Since his arrival, Wilkinson has been building out Draper Esprit;s finance team with the competencies and resourcing from a human resource perspective but also seeking to exploit technologies to improve processes. “We’re moving some things into the cloud, improving some efficiencies, through the investment process, through to the collection of the underlying data, that allows us to do our reporting,” he says.

“With Microsoft Power BI we’re dragging the underlying data into actionable formats, so that we don’t waste a lot of time, creating efficiencies in the team, by using the enterprise software solutions that enable your team members to provide the higher value insights by analysing that data rather than doing the processing.

“We’re also bringing in people who can help automate and process the data, a skill set that’s really coming into the finance function. You can’t now just be an accountant, you’ve got to have a bit more of a broader understanding,” he says.

Wilkinson says he is also taking valuable guidance from companies in the Draper Esprit portfolio. “An examole is UiPath which  providesrobotic process automation (RPA) solutions for large enterprises, or the solutions we see from some of the fintech companies,” he says. “I am looking at the way each of these companies tackle the challenges of how to grow, how to get the business model right, how to address shifts in markets and regulation.”

He is also looking to enhance the skills of finance leaders in the portfolio companies by running a CFO club for them. “We’re able to have a dialogue around a table regarding their problems and concerns, but also discussing their solutions. Their experience is something we all get benefit from and I think that’s an important thing in any role- being able to use what’s around you and capture the experience of everyone,” he adds.
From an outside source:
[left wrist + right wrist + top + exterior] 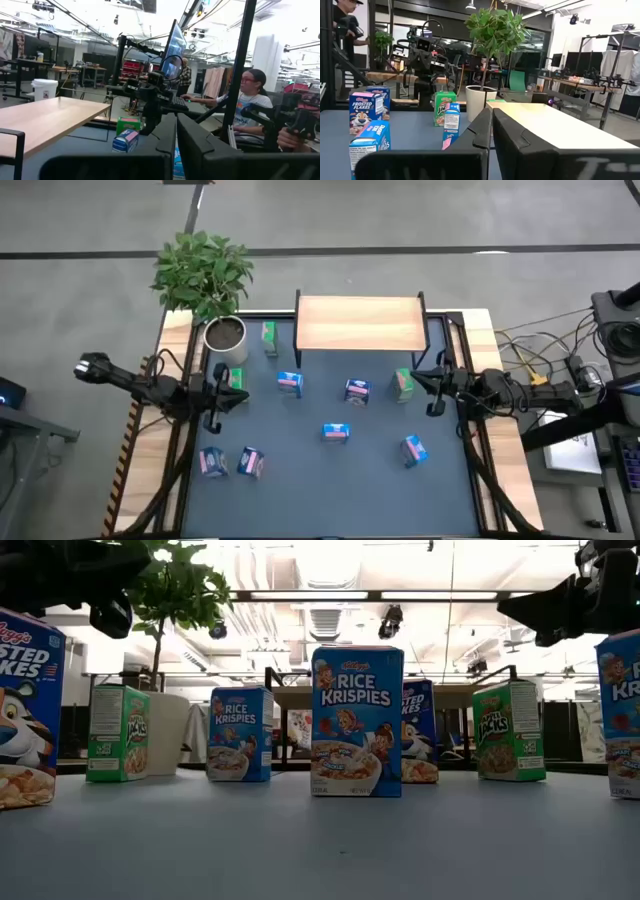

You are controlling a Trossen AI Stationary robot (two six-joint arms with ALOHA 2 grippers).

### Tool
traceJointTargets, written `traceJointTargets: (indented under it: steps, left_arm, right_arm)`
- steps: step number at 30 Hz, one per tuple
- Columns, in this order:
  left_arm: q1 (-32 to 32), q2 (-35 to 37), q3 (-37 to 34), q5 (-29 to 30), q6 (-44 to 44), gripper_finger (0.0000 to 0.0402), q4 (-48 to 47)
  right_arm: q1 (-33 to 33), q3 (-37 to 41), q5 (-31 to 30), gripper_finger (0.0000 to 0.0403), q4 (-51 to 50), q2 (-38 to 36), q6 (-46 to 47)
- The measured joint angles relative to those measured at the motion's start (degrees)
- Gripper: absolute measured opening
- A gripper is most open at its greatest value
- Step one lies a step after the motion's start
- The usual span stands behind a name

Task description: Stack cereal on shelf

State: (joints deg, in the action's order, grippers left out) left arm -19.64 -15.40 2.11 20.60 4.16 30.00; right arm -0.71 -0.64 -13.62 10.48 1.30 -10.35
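Both arms hover at the sides of the dark blue table mat (330, 470), nothing held. Left gripper (214, 423) sits over the mat's left edge, fingers pressed together and empty; right gripper (433, 408) over the right edge, fingers also clenched on nothing.

Light-wood plank shelf on thin black legs (358, 323) stands at the far edge of the mat, top bare. No cereal on it.

The small cardboard cereal boxes are all on the mat:
- green box (268, 336) just left of the shelf, beside the white pot of the leafy green plant (224, 338)
- green box (236, 378) close by the left gripper
- green box (403, 384) just beside the right gripper
- blue boxes mid-mat (290, 383), (357, 391), (336, 433)
- blue box (414, 449) near right
- two boxes (213, 463), (250, 462) side by side near left

Low view: the Rice Krispies box (356, 721) stands upright (so do its neighbours there).

A seated person (247, 107) shows beyond the table in the left wrist view.
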Motion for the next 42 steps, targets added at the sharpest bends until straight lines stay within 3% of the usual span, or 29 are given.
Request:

Does Wilkinson have a favourite investment in the portfolio? He’s rather diplomatic on this question. “With investments that we’ve made at an early stage and backed subsequently through rounds, you always feel an affinity with them because you’ve almost seen them grow up. To see the success of a lot of our core companies- that have seen investment and benefited from active management on the Board, and are now global leaders in the areas they are addressing, is really satisfying. To be part of that journey is a privilege,” he says.

Wilkinson doesn’t as yet sit on any of the Boards of Draper Esprit’s portfolio companies. “That’s a deliberate choice at the moment because I’m reasonably time poor with the current job, but it’s a possibility at some stage,” he adds.